- YOUR TASK -
Your reply should be one number: how many lines of the material contain the word "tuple".
"""
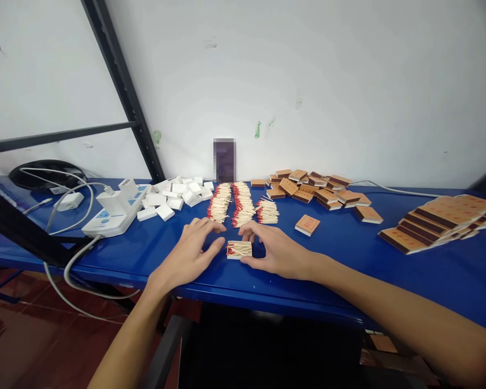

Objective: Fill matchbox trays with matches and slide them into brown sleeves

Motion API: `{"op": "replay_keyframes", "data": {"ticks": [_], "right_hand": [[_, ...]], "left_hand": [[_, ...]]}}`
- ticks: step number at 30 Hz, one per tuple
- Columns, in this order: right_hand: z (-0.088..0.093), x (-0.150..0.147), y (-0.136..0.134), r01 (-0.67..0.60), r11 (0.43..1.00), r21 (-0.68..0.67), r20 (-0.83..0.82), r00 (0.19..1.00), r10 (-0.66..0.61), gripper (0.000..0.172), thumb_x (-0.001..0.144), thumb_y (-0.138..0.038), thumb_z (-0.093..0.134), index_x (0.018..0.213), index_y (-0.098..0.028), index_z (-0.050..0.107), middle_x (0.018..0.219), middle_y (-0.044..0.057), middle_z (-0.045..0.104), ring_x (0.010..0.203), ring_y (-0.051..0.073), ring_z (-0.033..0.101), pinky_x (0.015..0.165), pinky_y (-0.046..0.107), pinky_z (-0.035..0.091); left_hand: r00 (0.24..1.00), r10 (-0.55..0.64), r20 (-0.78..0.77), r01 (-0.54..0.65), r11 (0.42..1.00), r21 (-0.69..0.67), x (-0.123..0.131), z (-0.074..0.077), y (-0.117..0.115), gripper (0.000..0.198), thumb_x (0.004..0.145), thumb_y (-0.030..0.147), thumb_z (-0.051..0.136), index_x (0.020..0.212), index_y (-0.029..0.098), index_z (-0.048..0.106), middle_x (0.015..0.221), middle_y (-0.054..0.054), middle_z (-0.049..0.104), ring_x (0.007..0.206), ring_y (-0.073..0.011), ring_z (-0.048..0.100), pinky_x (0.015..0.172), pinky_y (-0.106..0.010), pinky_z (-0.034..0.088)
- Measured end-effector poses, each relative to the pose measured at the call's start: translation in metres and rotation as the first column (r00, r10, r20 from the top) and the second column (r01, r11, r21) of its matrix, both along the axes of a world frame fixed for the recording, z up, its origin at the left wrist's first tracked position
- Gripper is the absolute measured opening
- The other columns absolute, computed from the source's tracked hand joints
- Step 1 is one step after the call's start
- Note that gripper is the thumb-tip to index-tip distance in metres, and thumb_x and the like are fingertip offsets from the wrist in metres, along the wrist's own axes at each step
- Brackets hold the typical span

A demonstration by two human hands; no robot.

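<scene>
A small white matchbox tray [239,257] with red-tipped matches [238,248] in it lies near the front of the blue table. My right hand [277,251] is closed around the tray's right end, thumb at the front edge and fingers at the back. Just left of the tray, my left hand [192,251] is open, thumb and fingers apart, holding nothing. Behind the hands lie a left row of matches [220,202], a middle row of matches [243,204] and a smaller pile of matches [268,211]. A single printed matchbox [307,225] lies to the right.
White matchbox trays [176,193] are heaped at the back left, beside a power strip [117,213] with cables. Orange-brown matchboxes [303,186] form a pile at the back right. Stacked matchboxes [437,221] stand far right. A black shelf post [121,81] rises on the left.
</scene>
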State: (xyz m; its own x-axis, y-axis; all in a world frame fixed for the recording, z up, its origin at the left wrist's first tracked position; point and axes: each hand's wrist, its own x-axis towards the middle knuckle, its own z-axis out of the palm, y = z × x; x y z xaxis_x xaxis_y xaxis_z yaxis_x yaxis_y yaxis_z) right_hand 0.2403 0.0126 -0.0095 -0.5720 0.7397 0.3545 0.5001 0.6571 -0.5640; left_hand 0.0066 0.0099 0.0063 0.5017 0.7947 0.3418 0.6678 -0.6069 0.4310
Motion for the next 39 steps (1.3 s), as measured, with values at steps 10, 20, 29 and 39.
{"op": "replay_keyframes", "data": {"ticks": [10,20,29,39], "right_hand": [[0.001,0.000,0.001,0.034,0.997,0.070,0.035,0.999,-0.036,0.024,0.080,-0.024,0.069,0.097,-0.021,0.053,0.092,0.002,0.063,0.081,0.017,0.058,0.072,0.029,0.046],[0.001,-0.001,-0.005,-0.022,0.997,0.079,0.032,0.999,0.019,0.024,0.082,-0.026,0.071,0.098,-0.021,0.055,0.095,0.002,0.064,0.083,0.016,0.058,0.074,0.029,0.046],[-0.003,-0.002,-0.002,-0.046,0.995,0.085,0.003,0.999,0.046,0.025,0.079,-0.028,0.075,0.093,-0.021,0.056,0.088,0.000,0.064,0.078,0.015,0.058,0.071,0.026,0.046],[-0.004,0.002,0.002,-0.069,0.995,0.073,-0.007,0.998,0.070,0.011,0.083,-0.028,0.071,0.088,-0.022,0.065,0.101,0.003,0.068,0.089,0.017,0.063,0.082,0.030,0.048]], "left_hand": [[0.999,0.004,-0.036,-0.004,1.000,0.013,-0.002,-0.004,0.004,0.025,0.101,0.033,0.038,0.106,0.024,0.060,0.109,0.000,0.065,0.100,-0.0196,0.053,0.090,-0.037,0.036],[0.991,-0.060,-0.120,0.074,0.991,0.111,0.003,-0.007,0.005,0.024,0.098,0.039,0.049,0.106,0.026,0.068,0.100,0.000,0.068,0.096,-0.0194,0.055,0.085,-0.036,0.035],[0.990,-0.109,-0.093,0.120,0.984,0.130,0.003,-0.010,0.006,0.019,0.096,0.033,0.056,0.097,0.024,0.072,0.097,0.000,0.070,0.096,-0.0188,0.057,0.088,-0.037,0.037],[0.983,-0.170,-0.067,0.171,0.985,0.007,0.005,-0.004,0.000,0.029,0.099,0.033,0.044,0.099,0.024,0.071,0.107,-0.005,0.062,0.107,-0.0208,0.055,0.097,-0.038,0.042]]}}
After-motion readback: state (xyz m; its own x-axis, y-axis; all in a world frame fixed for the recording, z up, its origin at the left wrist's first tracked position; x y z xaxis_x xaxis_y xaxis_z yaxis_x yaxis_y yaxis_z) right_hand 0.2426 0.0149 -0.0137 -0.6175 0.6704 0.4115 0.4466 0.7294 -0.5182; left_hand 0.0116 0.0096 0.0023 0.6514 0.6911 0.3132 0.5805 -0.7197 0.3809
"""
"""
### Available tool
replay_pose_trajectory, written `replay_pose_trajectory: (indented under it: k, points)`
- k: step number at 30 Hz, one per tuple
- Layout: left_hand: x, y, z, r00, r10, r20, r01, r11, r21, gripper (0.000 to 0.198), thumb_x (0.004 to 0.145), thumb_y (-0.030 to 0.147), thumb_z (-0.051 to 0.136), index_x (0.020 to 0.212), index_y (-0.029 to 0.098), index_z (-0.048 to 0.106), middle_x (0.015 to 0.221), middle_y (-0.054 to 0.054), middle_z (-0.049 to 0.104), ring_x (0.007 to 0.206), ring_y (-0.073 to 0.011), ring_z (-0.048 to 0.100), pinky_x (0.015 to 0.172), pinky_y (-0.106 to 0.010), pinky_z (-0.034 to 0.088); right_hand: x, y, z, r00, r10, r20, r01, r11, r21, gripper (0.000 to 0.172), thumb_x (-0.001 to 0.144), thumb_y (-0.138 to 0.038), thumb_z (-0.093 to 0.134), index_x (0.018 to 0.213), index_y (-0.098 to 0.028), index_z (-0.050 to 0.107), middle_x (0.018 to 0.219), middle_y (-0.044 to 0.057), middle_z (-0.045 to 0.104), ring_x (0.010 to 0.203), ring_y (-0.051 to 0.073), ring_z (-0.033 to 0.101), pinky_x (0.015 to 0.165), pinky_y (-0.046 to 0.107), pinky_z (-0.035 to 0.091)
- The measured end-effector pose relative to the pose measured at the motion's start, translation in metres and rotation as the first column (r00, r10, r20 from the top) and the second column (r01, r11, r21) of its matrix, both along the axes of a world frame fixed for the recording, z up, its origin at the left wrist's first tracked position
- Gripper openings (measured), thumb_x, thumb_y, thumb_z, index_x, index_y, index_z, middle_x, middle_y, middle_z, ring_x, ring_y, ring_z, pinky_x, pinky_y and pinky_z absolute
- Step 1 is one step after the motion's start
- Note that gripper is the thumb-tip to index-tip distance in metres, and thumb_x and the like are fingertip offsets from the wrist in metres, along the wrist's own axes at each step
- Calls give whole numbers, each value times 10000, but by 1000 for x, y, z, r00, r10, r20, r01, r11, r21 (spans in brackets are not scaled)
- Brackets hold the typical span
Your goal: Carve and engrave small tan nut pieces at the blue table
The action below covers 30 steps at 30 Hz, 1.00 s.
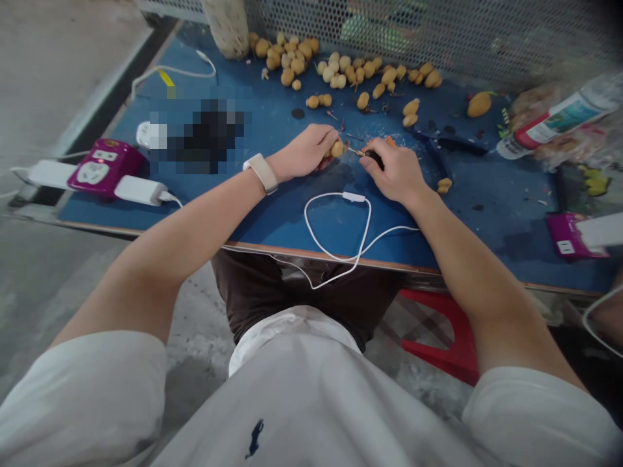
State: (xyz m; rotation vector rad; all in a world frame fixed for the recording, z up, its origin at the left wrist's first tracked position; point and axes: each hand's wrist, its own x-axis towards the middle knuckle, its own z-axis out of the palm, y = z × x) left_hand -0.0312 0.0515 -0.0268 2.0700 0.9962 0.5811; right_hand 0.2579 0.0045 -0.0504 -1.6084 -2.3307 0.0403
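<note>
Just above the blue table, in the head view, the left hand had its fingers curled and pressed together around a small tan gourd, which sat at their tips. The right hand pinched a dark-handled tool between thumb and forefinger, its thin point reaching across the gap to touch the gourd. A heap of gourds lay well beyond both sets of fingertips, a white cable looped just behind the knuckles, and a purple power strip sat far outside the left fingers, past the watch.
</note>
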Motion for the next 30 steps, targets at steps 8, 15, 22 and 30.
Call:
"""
- OUTPUT FOR THIS EXERCISE -
2